[[ DATA SHOWN, beginning ]]

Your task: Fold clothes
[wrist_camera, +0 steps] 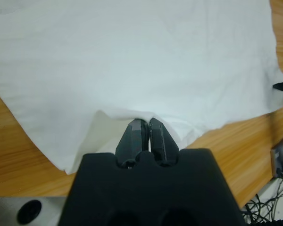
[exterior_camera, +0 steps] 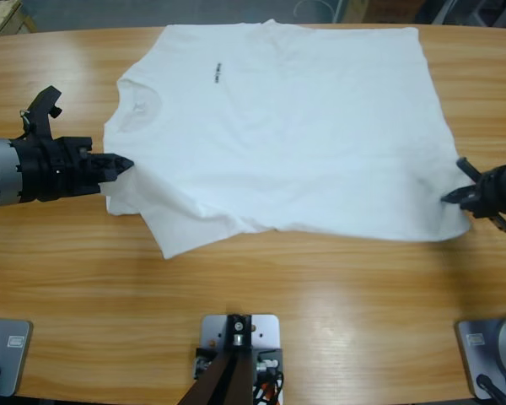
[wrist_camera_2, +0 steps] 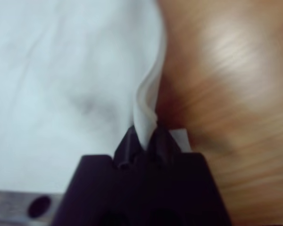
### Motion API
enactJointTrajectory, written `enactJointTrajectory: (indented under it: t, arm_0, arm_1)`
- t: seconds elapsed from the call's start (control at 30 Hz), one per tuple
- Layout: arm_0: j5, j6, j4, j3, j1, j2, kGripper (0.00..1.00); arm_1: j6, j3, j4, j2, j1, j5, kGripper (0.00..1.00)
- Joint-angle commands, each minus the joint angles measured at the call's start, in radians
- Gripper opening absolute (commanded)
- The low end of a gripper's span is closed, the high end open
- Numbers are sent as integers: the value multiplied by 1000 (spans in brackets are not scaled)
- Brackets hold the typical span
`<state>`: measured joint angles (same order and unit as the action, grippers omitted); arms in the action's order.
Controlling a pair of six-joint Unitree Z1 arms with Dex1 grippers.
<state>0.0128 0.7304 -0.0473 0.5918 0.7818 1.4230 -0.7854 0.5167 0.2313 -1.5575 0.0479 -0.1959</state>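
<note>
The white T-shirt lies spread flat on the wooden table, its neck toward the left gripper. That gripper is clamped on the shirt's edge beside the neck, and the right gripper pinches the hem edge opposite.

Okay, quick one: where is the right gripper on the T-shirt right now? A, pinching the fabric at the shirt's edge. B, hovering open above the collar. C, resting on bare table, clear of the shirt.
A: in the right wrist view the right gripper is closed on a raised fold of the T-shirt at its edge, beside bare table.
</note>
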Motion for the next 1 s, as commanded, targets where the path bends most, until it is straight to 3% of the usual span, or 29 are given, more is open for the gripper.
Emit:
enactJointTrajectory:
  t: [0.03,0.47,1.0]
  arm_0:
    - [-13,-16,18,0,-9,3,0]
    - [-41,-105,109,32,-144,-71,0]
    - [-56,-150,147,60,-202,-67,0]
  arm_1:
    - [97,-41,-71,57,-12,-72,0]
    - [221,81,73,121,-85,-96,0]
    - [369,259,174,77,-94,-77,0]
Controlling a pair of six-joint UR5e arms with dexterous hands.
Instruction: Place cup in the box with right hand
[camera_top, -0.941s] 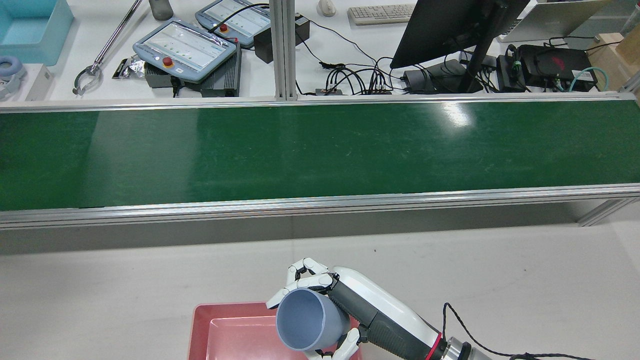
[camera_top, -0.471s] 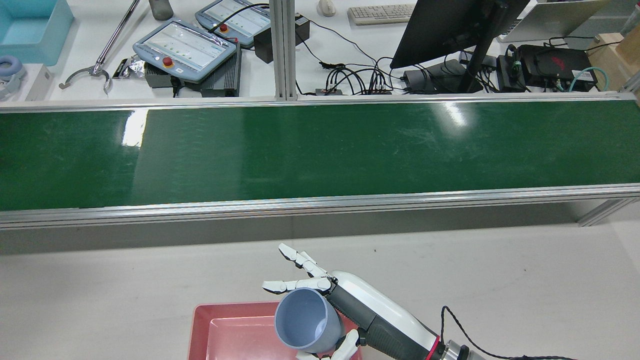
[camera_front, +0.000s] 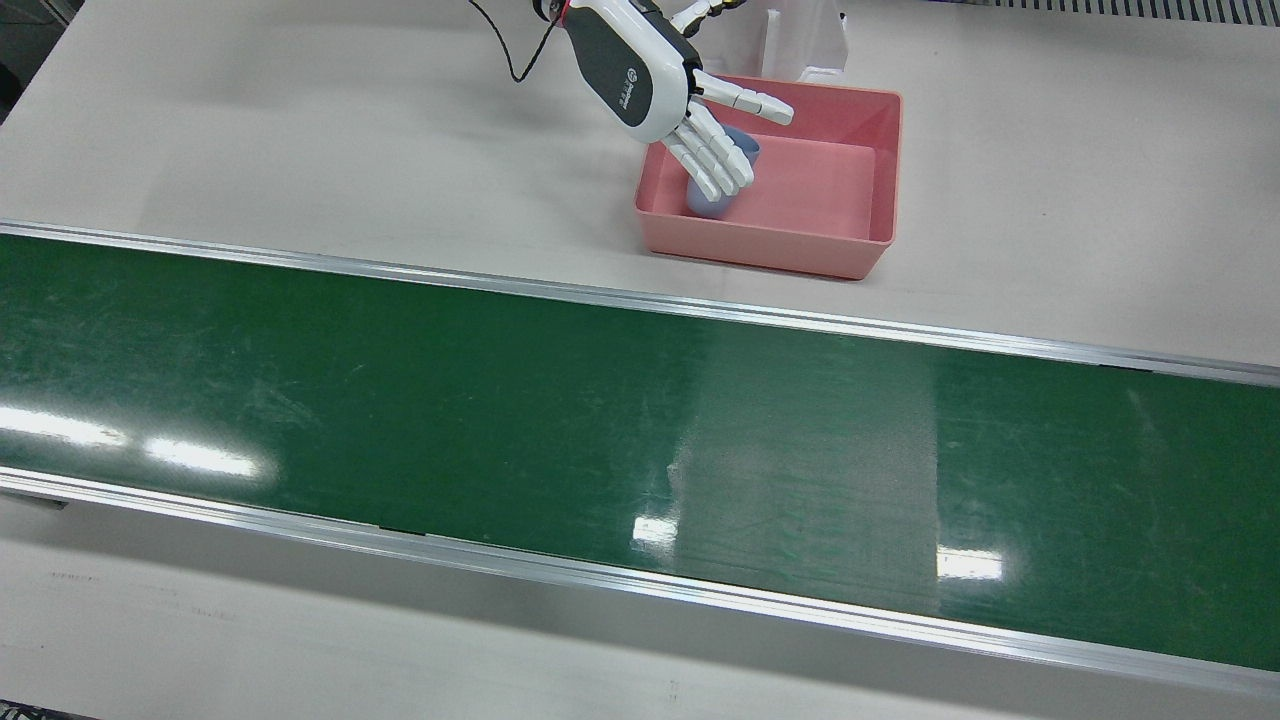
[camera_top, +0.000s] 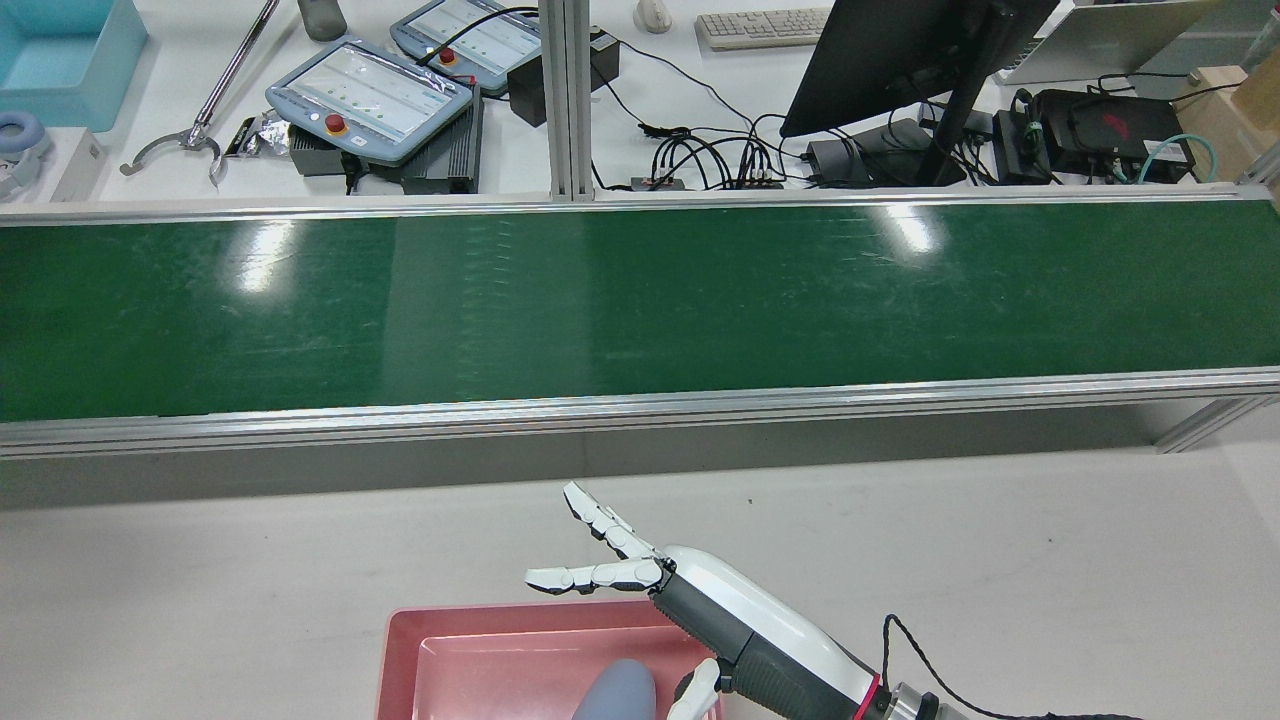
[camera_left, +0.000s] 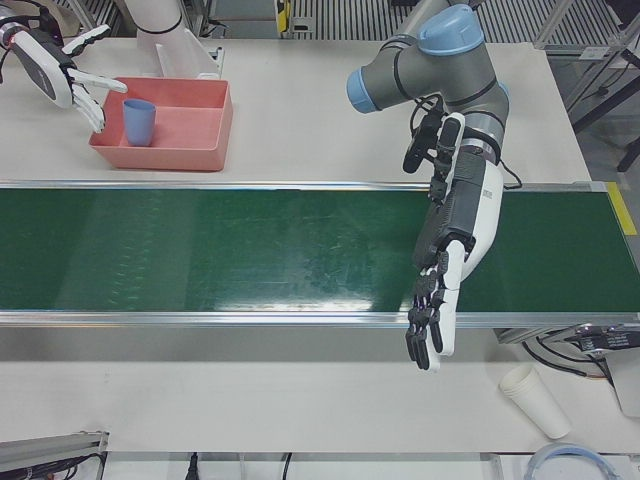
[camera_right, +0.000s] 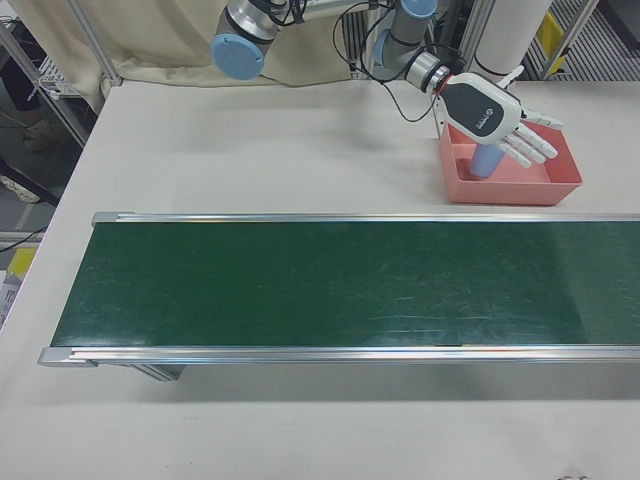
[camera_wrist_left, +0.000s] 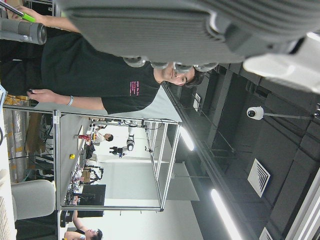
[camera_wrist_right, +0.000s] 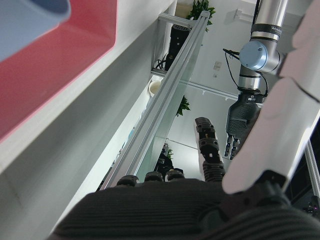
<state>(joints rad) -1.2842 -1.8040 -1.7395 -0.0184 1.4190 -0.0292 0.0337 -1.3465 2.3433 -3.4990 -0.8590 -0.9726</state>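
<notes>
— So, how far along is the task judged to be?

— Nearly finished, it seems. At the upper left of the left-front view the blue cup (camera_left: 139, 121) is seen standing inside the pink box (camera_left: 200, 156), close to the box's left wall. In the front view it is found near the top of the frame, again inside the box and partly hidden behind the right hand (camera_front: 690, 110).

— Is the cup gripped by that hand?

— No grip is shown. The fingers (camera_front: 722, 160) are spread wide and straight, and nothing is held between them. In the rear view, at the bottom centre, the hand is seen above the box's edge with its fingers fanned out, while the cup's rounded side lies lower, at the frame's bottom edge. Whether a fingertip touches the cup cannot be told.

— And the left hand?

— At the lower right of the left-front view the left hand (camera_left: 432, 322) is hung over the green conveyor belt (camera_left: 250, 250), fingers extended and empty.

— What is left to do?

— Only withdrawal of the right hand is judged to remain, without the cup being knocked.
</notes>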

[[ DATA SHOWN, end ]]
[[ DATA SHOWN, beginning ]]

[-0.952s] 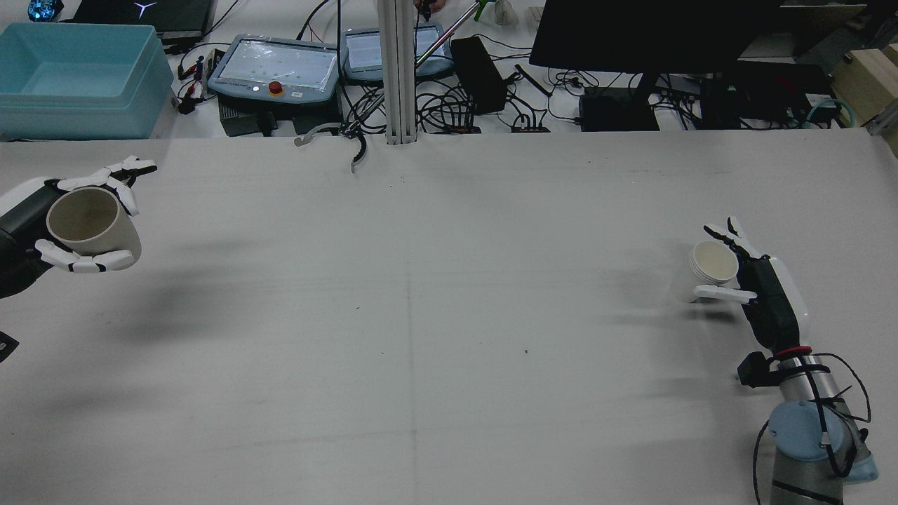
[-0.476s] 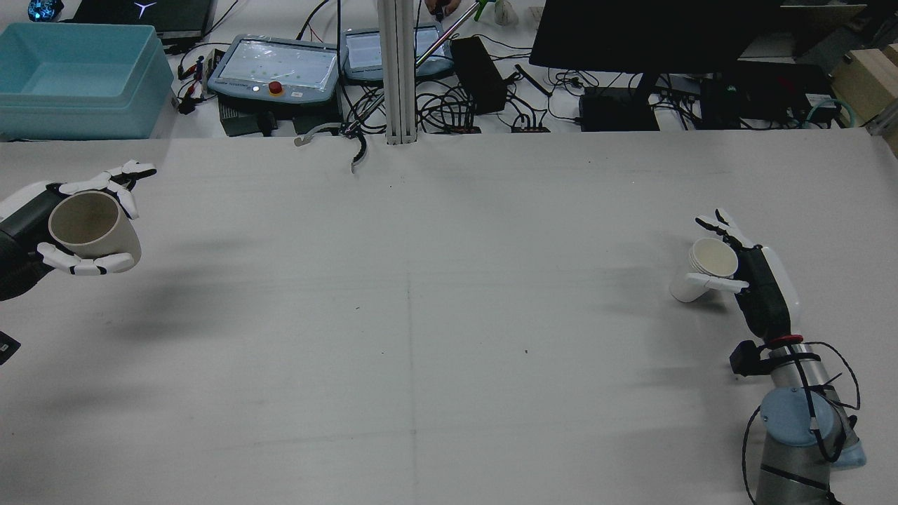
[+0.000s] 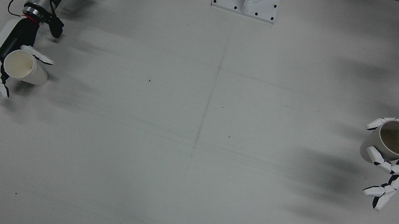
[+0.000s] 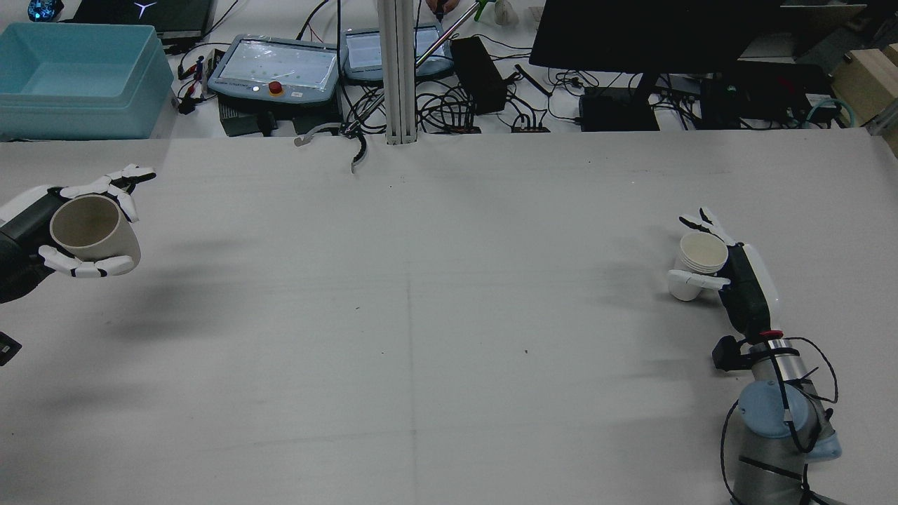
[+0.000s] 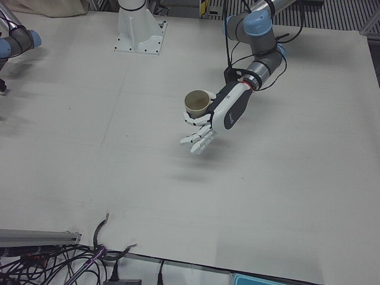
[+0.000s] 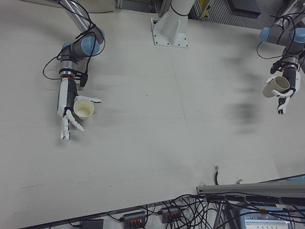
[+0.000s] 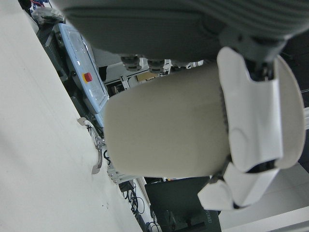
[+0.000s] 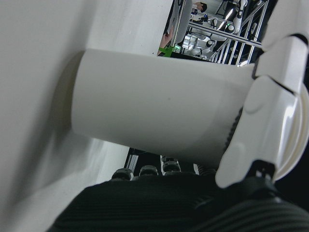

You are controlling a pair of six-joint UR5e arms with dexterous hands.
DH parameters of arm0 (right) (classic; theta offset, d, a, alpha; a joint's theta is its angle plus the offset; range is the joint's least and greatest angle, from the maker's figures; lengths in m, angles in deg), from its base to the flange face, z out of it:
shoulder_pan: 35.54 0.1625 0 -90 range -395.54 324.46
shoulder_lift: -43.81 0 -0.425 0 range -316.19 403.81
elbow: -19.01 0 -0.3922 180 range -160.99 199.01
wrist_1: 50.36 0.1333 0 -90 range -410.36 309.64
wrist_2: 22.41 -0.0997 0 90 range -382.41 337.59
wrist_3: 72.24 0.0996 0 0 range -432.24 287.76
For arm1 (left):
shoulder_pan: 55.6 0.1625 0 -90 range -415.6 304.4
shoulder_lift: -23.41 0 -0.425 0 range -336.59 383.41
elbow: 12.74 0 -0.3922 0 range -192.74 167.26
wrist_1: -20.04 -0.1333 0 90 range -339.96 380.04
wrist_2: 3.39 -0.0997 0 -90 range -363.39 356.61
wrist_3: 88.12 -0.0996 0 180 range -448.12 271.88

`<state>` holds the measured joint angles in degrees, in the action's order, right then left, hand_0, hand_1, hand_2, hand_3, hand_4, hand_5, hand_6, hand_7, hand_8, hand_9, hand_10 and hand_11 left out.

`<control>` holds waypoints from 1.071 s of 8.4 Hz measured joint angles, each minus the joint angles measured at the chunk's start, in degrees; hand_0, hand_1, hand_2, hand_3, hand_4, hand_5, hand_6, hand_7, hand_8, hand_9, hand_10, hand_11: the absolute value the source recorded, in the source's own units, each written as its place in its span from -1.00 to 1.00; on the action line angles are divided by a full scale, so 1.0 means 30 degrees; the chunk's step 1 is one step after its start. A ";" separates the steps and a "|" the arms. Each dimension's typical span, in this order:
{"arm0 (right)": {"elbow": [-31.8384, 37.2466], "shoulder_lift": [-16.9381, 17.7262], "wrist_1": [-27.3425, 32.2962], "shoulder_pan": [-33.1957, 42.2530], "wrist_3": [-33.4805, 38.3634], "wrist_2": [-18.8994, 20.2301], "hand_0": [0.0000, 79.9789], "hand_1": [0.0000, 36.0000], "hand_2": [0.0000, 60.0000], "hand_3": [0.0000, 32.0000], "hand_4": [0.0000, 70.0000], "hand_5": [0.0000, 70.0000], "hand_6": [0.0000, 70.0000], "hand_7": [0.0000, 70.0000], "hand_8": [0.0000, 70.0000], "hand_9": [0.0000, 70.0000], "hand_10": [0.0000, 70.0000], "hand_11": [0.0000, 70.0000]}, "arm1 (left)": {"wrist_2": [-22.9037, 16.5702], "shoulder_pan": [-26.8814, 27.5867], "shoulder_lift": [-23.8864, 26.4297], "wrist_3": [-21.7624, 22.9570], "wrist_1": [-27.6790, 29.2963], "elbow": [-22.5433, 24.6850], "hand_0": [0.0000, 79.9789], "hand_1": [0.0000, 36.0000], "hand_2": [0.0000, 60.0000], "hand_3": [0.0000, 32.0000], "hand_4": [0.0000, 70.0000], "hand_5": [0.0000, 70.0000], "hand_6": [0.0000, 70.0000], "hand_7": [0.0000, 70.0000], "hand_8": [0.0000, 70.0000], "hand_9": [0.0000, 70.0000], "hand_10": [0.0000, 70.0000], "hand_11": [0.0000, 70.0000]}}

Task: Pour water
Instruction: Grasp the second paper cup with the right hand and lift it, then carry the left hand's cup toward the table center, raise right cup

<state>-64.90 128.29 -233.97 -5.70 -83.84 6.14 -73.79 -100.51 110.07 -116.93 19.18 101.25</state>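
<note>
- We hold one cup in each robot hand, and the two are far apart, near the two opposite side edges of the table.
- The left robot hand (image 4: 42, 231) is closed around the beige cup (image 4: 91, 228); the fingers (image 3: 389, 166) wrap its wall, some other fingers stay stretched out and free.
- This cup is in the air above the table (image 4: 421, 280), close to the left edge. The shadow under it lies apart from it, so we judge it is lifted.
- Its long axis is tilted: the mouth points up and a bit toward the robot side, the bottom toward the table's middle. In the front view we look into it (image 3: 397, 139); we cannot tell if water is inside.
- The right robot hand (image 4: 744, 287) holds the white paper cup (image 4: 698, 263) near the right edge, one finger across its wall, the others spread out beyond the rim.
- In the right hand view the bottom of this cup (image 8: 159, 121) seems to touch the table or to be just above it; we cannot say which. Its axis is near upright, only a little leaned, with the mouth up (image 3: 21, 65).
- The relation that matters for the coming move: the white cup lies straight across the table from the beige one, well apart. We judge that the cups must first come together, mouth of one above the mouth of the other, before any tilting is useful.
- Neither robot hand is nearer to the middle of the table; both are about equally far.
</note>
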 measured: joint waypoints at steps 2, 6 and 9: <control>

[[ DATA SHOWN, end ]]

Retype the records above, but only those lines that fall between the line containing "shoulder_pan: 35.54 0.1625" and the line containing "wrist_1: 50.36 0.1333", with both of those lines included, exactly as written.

§ **RESULT**
shoulder_pan: 35.54 0.1625 0 -90 range -395.54 324.46
shoulder_lift: -43.81 0 -0.425 0 range -316.19 403.81
elbow: -19.01 0 -0.3922 180 range -160.99 199.01
wrist_1: 50.36 0.1333 0 -90 range -410.36 309.64

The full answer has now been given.